• [Task brief] All the data should be transcribed exactly, with every line kept.

#####

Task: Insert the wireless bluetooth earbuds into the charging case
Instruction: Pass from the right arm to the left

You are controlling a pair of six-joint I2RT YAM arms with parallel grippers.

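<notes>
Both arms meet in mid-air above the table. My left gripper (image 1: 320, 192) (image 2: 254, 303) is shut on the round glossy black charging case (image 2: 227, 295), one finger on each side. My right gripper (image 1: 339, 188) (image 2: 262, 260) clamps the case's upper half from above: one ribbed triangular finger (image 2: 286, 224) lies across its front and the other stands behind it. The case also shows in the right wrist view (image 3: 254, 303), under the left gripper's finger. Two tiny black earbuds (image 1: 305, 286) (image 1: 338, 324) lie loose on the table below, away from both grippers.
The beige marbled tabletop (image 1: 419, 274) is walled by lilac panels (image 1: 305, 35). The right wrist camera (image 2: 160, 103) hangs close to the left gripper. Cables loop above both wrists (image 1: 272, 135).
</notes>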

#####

• [Answer section]
Task: Insert the wireless bluetooth earbuds into the charging case
Instruction: Pass from the right arm to the left

You are controlling a pair of six-joint I2RT YAM arms with parallel grippers.

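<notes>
Both arms meet in mid-air above the table. My left gripper (image 1: 320, 192) (image 2: 254, 303) is shut on the round glossy black charging case (image 2: 227, 295), one finger on each side. My right gripper (image 1: 339, 188) (image 2: 262, 260) clamps the case's upper half from above: one ribbed triangular finger (image 2: 286, 224) lies across its front and the other stands behind it. The case also shows in the right wrist view (image 3: 254, 303), under the left gripper's finger. Two tiny black earbuds (image 1: 305, 286) (image 1: 338, 324) lie loose on the table below, away from both grippers.
The beige marbled tabletop (image 1: 419, 274) is walled by lilac panels (image 1: 305, 35). The right wrist camera (image 2: 160, 103) hangs close to the left gripper. Cables loop above both wrists (image 1: 272, 135).
</notes>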

No further output is needed.